Ja`far ibn Muhammad ibn `Ali
Object Name:
Incense burner
dated A.H. 577/ A.D. 1181–82
Found Iran, Taybad
Bronze; cast, engraved, chased, pierced
OveralL. H. 33 1/2 in. (85.1 cm)
L. 32 1/2 in. (82.6 cm)
W. 9 in. (22.9 cm)
L. from heel of back foot to toe of front foot: 22 in. (55.9 cm)
L. from toe of front foot to tip of nose: 4 in. (10.2 cm)
L. from heel of back foot to tip of taiL. 7 in. (17.8 cm)
Credit Line:
Rogers Fund, 1951
Accession Number:
On view at The Met Fifth Avenue in Gallery 453
Zoomorphic incense burners were popular during the Seljuq period. This lion-shaped example is exceptional for its monumental scale, the refinement of its engraved ornament, and the wealth of information provided by the Arabic calligraphic bands inscribed on its body.

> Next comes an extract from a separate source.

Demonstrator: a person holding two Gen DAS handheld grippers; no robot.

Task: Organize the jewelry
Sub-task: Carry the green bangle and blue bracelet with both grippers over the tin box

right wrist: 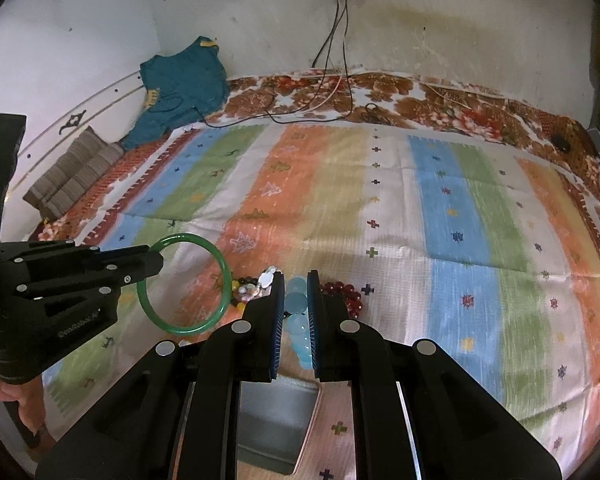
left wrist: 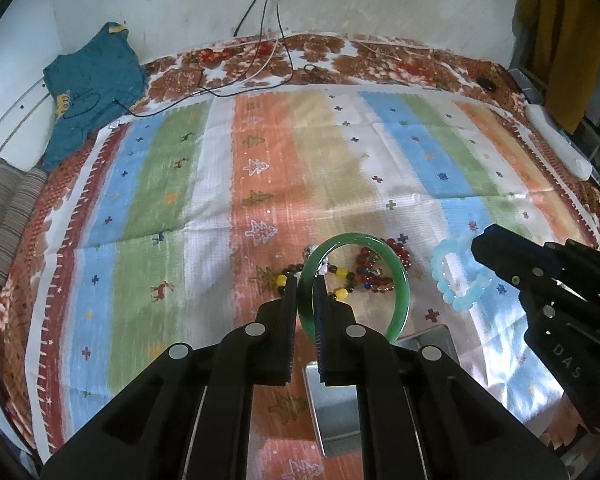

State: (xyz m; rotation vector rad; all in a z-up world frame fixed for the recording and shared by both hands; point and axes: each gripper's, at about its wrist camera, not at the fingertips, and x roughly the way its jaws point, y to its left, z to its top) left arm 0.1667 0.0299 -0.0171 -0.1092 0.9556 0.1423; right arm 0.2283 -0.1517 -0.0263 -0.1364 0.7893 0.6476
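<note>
My left gripper point(left wrist: 306, 278) is shut on a green bangle point(left wrist: 398, 276), held upright above the bedspread; it also shows in the right wrist view point(right wrist: 188, 330). My right gripper point(right wrist: 296, 276) is shut on a pale blue bead bracelet point(right wrist: 296, 304), which hangs from its tip in the left wrist view point(left wrist: 444, 276). On the cloth below lie a dark bracelet with yellow beads point(left wrist: 342, 292), a multicoloured bead bracelet point(left wrist: 374, 274) and a red bead bracelet point(left wrist: 398, 250). A grey metal tray point(left wrist: 340, 412) lies under the grippers, near the front edge.
A striped cloth point(left wrist: 300, 168) covers a floral bedspread point(left wrist: 340, 56). A teal garment point(left wrist: 92, 88) and a folded striped fabric point(left wrist: 8, 216) sit at the far left. Cables point(left wrist: 260, 40) hang from the wall onto the bed. A white object point(left wrist: 560, 144) lies at the right edge.
</note>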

These include the names of the patron and the artist, as well as the date of manufacture. The head is removable so that coal and incense could be placed inside, and the body and neck are pierced so that the scented smoke could escape. The lion certainly would have been at home in a palatial setting.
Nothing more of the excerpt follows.